I Permissibility of Accepting Plea of Not Guilty Prior to Assignment of Counsel.


Appellants contend that they have been denied the constitutional right of an accused under the Sixth Amendment 'to have the Assistance of Counsel for his defence.' This claim is based on the fact that on May 1, 1964, prior to appointment or assignment of counsel, they were arraigned before the Chief Judge of the District Court, who accepted from each a plea of not guilty.


The docket sheet shows that on May 1, 1964, the Chief Judge referred Hinton's case and Barnhart's case for appointment of counsel. While no such indication appears on the record with respect to McGill's case, separate counsel were in fact appointed by the Court for each defendant on May 6, 1964.


The contention is that the Sixth Amendment requires the protection of counsel at 'every step' in the proceedings. This is the language of Johnson v. Zerbst, 304 U.S. 458, 463, 58 S.Ct. 1019, 82 L.Ed. 1461 (1938). Furthermore, Rule 44 of the Federal Rules of Criminal Procedure provides that when the accused is without counsel, the Court shall 'assign counsel to represent him at every stage of the proceeding.' The counsel appointed by this court argue to us that surely the arraignment is a 'step' or 'stage' in the criminal proceeding and that counsel is accordingly required. Cf. Evans v. Rives, 75 U.S.App.D.C. 242, 250, 126 F.2d 633, 641 (1942).


Counsel concede that they seek reconsideration of our ruling in Council v.

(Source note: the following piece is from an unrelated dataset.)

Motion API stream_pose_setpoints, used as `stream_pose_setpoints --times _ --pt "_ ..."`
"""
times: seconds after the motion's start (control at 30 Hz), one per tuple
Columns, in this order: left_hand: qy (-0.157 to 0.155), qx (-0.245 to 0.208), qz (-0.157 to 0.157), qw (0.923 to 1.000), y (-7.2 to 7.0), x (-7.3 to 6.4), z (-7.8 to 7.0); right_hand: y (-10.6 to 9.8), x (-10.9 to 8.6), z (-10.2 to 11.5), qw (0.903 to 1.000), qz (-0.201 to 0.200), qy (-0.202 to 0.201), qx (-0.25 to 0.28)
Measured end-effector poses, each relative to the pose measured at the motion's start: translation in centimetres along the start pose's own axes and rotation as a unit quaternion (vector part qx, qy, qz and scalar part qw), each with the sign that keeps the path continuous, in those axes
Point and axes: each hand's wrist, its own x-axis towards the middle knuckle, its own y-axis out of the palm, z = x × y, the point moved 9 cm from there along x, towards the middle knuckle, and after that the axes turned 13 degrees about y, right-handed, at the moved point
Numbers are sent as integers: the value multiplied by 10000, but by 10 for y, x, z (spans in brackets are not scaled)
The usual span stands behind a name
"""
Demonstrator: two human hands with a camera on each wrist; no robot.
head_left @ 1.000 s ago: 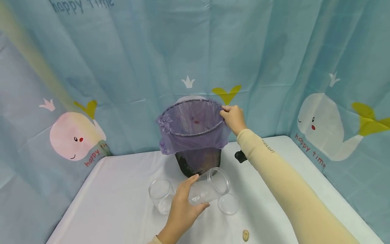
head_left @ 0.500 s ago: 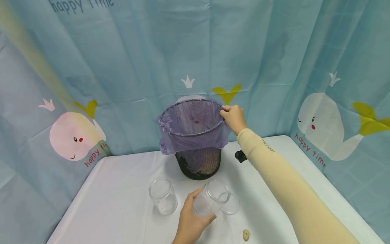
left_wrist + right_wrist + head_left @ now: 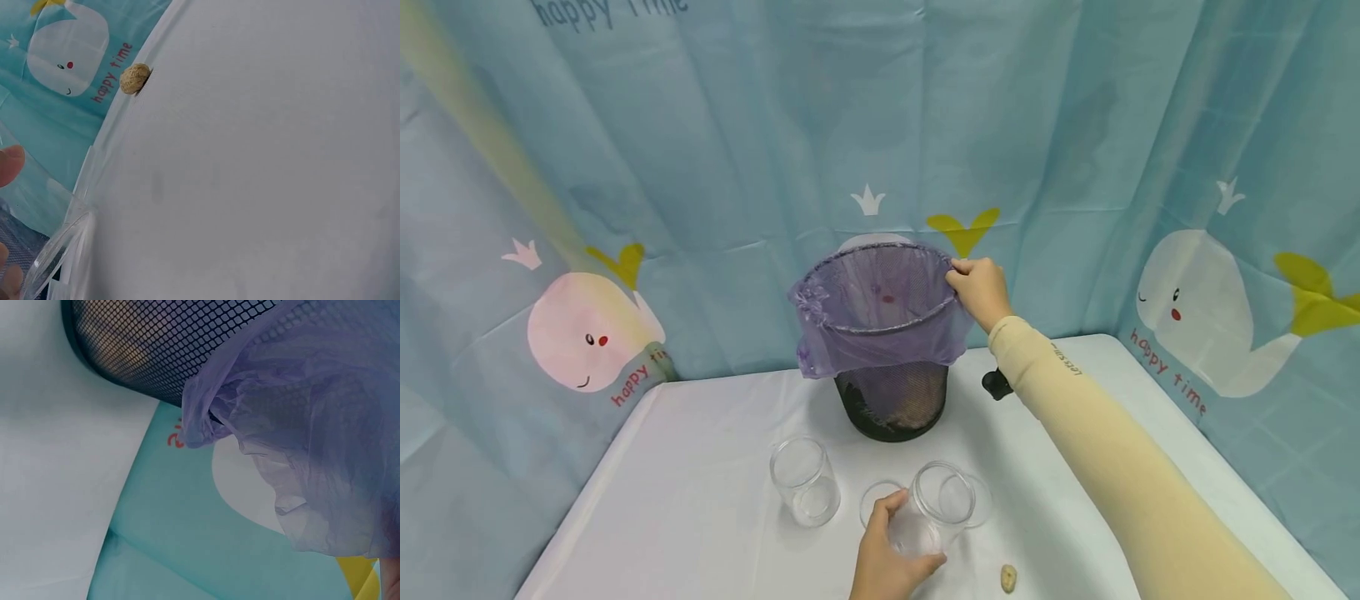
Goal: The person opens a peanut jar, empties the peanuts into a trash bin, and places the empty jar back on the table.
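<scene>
My left hand [image 3: 887, 562] holds a clear plastic jar [image 3: 951, 500] low over the front of the table, its open mouth tilted away from me. Behind and beside that jar lie two clear round lids, a left lid [image 3: 865, 502] and a right lid [image 3: 984, 502], partly covered. A second clear jar [image 3: 793, 475] stands upright to the left. With thumb and fingers my right hand [image 3: 982, 292] pinches the right rim of a black mesh wastebasket [image 3: 891, 404], where a purple bag [image 3: 880, 350] is folded over the edge. Bag and mesh fill much of the right wrist view.
A peanut [image 3: 1008, 577] lies at the front of the white table [image 3: 685, 500], right of the left hand. Beneath my right forearm is a small black object [image 3: 996, 384]. A blue whale-print curtain [image 3: 737, 167] hangs close behind and along both sides.
My left hand has drawn the jar toward me and to the right, away from the wastebasket, uncovering the left lid. My right hand stays on the rim.
</scene>
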Motion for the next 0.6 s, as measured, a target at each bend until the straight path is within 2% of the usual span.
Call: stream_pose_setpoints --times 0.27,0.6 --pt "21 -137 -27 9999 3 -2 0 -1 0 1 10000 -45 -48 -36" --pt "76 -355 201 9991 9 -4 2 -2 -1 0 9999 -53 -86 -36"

Clemmer, 85 U.S.App.D.C. 74, 177 F.2d 22, cert. denied, 338 U.S. 880, 70 S.Ct. 150, 94 L.Ed. 540 (1949). See also United States ex rel. Cooper v. Reincke, 333 F.2d 608, 612 (2d Cir. 1964). The case involves a question of constitutional protection. The decision involved, rendered fifteen years ago, lies in a domain of jurisprudence which has been the subject of fresh consideration by the courts. The scope of constitutional requirements has been redefined in the light of changing conditions, and the increasing awareness of the underlying needs of a democratic society devoted to the pursuit of equal justice for all under law. Accordingly, we have taken the point under advisement for fresh consideration. See Ricks v. United States, 118 U.S.App.D.C. 216, 218-219, note 2, 334 F.2d 964, 966-967 (1964).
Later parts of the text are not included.